6.3- Num extrato biológico existem hormônios protéicos

e isoenzimas, que devem ser isolados da maneira mais

pura possível para uso posterior. Você dispõe de sulfato

de amônio, TCA, etanol, resinas cromatográficas,

equipamentos cromatográficos e de eletroforese. Que

métodos você poderia utilizar? Explique o seu princípio

e como executá-lo. Que métodos não poderiam ser

utilizados?

6.4- Uma solução a 1% de hormônio anti-diurético

(nonapeptídio) foi submetida aos tratamentos abaixo

com os seguintes resultados: a) reação fortemente

positiva para o biureto e fracamente positiva para

ninhidrina; b) a adição de ácido forte gelado e posterior

neutralização do pH, não alteraram os resultados do

item anterior; c) Com a adição de ácido forte à quente

(100oC por 2 h) e posterior resfriamento e neutralização

do pH , a reação da ninhidrina foi positiva (fortemente

positiva). Interprete e explique estes resultados.

9

PRÁTICA No 3 - CINÉTICA ENZIMÁTICA

1. Introdução

Enzimas são catalisadores biológicos: aceleram a

velocidade das reações químicas, diminuindo a energia

de ativação. Possuem, em geral, estrutura protéica,

sendo que foram descritas algumas moléculas de RNA

com atividade catalítica. As enzimas não alteram a

constante de equilíbrio nem a variação de energia livre

das reações, sendo regeneradas, sob a forma original, ao

final da catálise. As moléculas reagentes são

denominadas substratos (S) e produtos (P) são formados

ao final. As enzimas são, geralmente, bastante

específicas com relação aos substratos, formando um

complexo com estes durante a catálise:

E + S ES E + P

Algumas teorias procuram explicar esta

especificidade: 1- teoria de Fischer (“chave-fechadura”)

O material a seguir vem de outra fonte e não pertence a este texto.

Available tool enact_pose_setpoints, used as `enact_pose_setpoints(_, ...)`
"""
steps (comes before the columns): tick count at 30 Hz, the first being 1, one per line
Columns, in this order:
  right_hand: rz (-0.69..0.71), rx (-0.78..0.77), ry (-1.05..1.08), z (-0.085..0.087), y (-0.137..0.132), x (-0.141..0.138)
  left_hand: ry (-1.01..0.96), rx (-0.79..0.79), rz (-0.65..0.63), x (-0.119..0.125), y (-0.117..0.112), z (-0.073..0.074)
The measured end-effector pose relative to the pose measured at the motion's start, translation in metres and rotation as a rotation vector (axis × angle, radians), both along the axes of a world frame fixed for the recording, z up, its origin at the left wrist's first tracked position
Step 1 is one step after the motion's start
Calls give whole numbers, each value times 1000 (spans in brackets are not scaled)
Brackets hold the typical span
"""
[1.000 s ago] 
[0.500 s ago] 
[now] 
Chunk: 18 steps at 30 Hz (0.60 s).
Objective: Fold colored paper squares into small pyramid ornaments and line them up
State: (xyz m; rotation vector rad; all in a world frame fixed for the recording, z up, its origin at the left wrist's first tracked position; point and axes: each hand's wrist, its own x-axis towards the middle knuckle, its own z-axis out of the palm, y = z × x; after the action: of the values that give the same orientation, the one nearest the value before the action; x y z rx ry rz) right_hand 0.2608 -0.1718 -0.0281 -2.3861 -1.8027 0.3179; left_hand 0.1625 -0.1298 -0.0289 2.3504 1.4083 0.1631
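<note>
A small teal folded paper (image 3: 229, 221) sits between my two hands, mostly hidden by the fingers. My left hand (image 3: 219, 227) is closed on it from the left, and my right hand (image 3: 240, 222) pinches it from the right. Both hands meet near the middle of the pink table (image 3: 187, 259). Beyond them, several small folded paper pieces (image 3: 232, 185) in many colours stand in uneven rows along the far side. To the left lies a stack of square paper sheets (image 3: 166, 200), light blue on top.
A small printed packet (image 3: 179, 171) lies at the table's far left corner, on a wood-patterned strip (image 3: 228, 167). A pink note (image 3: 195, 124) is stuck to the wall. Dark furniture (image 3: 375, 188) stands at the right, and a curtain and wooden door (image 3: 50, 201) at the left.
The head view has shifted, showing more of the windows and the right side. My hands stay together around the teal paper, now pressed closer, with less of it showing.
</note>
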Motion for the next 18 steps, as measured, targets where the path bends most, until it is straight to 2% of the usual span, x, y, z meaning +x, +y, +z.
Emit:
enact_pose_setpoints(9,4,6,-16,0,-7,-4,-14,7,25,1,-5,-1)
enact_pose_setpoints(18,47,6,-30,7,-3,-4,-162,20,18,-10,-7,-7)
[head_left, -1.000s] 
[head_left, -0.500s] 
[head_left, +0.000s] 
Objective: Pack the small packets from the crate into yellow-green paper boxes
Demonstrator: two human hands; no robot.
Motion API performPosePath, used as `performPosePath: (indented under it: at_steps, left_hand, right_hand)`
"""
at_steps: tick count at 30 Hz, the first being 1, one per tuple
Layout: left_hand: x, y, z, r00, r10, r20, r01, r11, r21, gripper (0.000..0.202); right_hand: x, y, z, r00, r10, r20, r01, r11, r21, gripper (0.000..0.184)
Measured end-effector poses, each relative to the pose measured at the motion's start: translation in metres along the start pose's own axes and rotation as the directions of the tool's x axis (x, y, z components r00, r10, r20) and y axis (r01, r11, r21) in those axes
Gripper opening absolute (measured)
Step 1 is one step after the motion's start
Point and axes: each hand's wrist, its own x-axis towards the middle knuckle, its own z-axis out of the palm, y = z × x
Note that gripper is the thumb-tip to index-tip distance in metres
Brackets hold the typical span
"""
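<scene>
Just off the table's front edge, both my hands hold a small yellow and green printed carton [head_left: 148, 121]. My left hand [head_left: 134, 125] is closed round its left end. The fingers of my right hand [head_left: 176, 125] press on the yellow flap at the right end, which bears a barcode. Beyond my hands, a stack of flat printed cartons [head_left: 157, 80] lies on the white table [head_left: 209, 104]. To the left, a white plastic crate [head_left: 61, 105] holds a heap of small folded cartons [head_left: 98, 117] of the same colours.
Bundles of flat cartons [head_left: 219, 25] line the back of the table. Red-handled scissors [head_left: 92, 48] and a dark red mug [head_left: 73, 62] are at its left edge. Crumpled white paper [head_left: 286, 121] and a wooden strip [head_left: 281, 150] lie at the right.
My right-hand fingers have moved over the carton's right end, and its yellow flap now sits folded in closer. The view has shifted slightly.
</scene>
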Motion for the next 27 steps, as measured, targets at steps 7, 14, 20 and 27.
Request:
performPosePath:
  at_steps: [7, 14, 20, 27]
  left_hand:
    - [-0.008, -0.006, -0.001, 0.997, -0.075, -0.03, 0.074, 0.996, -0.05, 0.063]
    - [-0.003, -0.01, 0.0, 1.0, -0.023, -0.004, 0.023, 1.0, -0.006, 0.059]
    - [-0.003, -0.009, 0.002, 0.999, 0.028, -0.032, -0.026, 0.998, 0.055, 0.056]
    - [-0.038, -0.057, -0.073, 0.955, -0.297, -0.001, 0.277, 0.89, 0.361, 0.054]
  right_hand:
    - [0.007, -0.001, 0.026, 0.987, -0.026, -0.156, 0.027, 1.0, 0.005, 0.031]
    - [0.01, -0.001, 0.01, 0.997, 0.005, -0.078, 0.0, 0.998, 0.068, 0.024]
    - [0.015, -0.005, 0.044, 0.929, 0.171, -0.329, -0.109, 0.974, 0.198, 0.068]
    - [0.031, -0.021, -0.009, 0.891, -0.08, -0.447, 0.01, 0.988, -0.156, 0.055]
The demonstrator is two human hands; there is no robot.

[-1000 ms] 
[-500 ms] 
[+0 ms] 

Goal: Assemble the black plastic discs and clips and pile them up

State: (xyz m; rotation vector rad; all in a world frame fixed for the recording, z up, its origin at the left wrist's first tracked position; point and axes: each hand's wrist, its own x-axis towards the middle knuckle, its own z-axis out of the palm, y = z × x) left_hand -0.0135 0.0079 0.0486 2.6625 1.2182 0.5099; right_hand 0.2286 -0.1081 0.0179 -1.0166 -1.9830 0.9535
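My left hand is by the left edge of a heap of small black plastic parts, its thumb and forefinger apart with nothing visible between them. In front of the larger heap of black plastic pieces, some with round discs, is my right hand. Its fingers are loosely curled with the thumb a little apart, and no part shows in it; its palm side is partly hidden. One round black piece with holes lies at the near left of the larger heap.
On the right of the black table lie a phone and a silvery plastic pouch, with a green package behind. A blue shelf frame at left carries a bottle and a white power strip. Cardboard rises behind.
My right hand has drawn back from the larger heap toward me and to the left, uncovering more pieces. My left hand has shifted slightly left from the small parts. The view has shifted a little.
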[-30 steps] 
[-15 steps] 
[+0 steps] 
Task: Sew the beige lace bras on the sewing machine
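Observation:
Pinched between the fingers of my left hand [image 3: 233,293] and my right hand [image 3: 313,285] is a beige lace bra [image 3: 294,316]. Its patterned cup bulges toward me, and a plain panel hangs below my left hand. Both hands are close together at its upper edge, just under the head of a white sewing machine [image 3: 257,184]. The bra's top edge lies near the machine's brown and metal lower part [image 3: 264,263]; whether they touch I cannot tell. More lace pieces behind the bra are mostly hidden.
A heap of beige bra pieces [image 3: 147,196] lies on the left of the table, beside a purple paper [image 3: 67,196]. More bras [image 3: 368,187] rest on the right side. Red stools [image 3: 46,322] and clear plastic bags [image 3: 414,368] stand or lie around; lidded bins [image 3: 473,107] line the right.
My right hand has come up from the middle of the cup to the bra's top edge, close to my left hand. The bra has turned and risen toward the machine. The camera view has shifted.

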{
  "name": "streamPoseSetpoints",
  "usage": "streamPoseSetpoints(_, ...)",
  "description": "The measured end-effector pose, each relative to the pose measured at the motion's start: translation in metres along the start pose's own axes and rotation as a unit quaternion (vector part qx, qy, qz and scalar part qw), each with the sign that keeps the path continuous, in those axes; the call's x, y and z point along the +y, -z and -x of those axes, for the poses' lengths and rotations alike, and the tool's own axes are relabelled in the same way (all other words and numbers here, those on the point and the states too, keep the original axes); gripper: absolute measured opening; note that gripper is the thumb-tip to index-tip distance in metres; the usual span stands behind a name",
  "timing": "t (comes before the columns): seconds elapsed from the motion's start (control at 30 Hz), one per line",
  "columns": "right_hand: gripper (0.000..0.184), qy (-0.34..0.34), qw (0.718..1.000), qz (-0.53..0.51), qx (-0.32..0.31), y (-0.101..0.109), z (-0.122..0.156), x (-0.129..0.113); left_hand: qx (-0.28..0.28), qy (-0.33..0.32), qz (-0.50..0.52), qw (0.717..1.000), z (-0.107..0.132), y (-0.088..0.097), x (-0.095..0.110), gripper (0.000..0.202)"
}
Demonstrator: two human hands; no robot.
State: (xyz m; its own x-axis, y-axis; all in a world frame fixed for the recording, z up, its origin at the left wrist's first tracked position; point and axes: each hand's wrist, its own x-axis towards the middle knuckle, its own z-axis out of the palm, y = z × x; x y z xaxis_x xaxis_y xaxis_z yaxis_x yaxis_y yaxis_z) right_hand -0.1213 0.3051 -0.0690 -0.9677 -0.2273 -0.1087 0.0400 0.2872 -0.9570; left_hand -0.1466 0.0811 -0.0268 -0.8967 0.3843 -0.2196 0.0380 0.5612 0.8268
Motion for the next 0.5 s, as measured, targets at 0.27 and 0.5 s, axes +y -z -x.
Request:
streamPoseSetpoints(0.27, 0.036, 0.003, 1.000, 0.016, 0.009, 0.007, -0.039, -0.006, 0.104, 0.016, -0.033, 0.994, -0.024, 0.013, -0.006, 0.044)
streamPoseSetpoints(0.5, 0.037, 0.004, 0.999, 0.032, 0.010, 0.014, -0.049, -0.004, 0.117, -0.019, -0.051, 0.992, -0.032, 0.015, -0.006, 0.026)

, onde enzima e substrato seriam complementares; 2-

teoria de Koshland do encaixe induzido, ou seja, o

substrato durante a catálise se encaixa na enzima; 3-

teoria que propõe o perfeito encaixe no estado de

transição, estado onde a barreira energética (energia de

ativação) foi vencida.

Diversos são os fatores que influenciam a

velocidade de uma reação enzimática. Por terem

estrutura protéica, alterações no pH, na temperatura, na

força iônica do meio reacional podem modificá-las (ás

vezes, até a estrutura dos substratos é alterada),

modificando, assim, a velocidade das reações. Como

esperado, a concentração de substrato e de enzima no

meio reacional são determinantes para a velocidade

reacional.

A velocidade de uma reação catalisada pode ser

determinada, em instantes iniciais, através da

determinação do produto formado por unidade de tempo

(caso mais comum) ou através da mensuração do

substrato consumido por unidade de tempo. O produto

formado pode ser medido diretamente através de alguma

propriedade físico-química característica, ou então fazer

uma reação química com este produto produzindo um

outro que possua propriedades apropriadas para medida.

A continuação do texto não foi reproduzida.